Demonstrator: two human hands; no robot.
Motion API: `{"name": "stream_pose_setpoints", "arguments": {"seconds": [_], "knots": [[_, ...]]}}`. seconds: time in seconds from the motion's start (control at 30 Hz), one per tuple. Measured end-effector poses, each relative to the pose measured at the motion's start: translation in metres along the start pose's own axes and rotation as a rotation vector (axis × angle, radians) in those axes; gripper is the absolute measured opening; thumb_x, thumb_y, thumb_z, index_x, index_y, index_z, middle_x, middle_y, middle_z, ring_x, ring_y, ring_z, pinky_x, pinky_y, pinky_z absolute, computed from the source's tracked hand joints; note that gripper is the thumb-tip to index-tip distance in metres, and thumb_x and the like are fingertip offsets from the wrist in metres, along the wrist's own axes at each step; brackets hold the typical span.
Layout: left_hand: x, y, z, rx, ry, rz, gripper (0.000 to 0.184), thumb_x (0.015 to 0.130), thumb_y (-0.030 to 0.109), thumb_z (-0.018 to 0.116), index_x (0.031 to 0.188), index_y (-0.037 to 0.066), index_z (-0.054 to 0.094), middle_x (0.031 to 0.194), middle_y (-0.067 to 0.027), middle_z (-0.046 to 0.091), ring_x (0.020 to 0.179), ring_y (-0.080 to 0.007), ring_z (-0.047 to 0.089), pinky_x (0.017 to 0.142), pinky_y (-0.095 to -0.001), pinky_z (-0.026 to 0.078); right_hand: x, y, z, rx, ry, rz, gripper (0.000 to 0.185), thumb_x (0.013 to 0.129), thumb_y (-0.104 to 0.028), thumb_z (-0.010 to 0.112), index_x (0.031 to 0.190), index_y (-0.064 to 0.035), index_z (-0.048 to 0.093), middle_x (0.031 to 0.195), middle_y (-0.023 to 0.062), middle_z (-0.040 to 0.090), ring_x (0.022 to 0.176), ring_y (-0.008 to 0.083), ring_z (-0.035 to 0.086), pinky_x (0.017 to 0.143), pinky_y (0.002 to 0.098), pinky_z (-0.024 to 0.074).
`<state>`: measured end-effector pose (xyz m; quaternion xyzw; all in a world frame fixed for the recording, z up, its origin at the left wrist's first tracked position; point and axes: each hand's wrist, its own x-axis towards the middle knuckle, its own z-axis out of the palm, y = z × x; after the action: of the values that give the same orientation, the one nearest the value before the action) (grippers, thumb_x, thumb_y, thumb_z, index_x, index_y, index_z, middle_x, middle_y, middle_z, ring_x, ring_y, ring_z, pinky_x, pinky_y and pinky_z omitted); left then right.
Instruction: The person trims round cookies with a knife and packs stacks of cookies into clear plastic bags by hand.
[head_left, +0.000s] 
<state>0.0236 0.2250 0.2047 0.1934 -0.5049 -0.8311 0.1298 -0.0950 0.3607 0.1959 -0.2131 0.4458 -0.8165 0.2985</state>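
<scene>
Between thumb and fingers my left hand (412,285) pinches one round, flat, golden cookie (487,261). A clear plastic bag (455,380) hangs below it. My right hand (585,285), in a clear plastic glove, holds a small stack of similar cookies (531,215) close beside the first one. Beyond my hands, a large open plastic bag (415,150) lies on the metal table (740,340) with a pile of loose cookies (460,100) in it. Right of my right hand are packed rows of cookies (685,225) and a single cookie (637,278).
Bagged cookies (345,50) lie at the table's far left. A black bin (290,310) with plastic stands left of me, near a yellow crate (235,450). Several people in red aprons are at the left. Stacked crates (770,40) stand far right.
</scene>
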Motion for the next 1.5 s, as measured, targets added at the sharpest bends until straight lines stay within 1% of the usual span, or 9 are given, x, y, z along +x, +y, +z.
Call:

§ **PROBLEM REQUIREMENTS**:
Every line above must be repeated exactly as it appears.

§ **RESULT OF THIS EXERCISE**:
Demonstrator: two human hands; no robot.
Motion API: `{"name": "stream_pose_setpoints", "arguments": {"seconds": [_], "knots": [[_, ...]]}}`. seconds: time in seconds from the motion's start (control at 30 Hz), one per tuple. Measured end-effector poses, each relative to the pose measured at the motion's start: translation in metres along the start pose's own axes and rotation as a rotation vector (axis × angle, radians) in those axes; gripper is the absolute measured opening; thumb_x, thumb_y, thumb_z, index_x, index_y, index_z, middle_x, middle_y, middle_z, ring_x, ring_y, ring_z, pinky_x, pinky_y, pinky_z absolute, computed from the source's tracked hand joints; note that gripper is the thumb-tip to index-tip distance in metres, and thumb_x and the like are fingertip offsets from the wrist in metres, along the wrist's own axes at each step; brackets hold the typical span.
Layout: left_hand: x, y, z, rx, ry, rz, gripper (0.000 to 0.184), thumb_x (0.015 to 0.130), thumb_y (-0.030 to 0.109), thumb_z (-0.018 to 0.116), index_x (0.031 to 0.188), index_y (-0.037 to 0.066), index_z (-0.054 to 0.094), middle_x (0.031 to 0.194), middle_y (-0.067 to 0.027), middle_z (-0.046 to 0.091), ring_x (0.020 to 0.179), ring_y (-0.080 to 0.007), ring_z (-0.047 to 0.089), pinky_x (0.017 to 0.142), pinky_y (-0.095 to -0.001), pinky_z (-0.026 to 0.078); right_hand: x, y, z, rx, ry, rz, gripper (0.000 to 0.185), thumb_x (0.013 to 0.129), thumb_y (-0.104 to 0.028), thumb_z (-0.010 to 0.112), index_x (0.031 to 0.190), index_y (-0.064 to 0.035), index_z (-0.048 to 0.093), middle_x (0.031 to 0.195), middle_y (-0.023 to 0.062), middle_z (-0.040 to 0.090), ring_x (0.022 to 0.176), ring_y (-0.008 to 0.083), ring_z (-0.035 to 0.086), pinky_x (0.017 to 0.143), pinky_y (0.002 to 0.098), pinky_z (-0.024 to 0.074).
`<state>`: measured end-effector pose (xyz m; quaternion xyzw; all in a world frame fixed for the recording, z up, its origin at the left wrist's first tracked position; point and axes: each hand's wrist, its own x-axis towards the middle knuckle, its own z-axis out of the palm, y = z × x; after the action: of the values that give the same orientation, the one nearest the value before the action) (grippers, thumb_x, thumb_y, thumb_z, index_x, index_y, index_z, middle_x, middle_y, middle_z, ring_x, ring_y, ring_z, pinky_x, pinky_y and pinky_z omitted); left then right.
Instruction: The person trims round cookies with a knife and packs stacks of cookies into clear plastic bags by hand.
[head_left, +0.000s] 
<state>0.0236 0.2250 0.2047 0.1934 -0.5049 -0.8311 0.1298 -0.0950 0.3607 0.1959 -0.2131 0.4458 -0.8165 0.2985</state>
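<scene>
Between thumb and fingers my left hand (412,285) pinches one round, flat, golden cookie (487,261). A clear plastic bag (455,380) hangs below it. My right hand (585,285), in a clear plastic glove, holds a small stack of similar cookies (531,215) close beside the first one. Beyond my hands, a large open plastic bag (415,150) lies on the metal table (740,340) with a pile of loose cookies (460,100) in it. Right of my right hand are packed rows of cookies (685,225) and a single cookie (637,278).
Bagged cookies (345,50) lie at the table's far left. A black bin (290,310) with plastic stands left of me, near a yellow crate (235,450). Several people in red aprons are at the left. Stacked crates (770,40) stand far right.
</scene>
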Motion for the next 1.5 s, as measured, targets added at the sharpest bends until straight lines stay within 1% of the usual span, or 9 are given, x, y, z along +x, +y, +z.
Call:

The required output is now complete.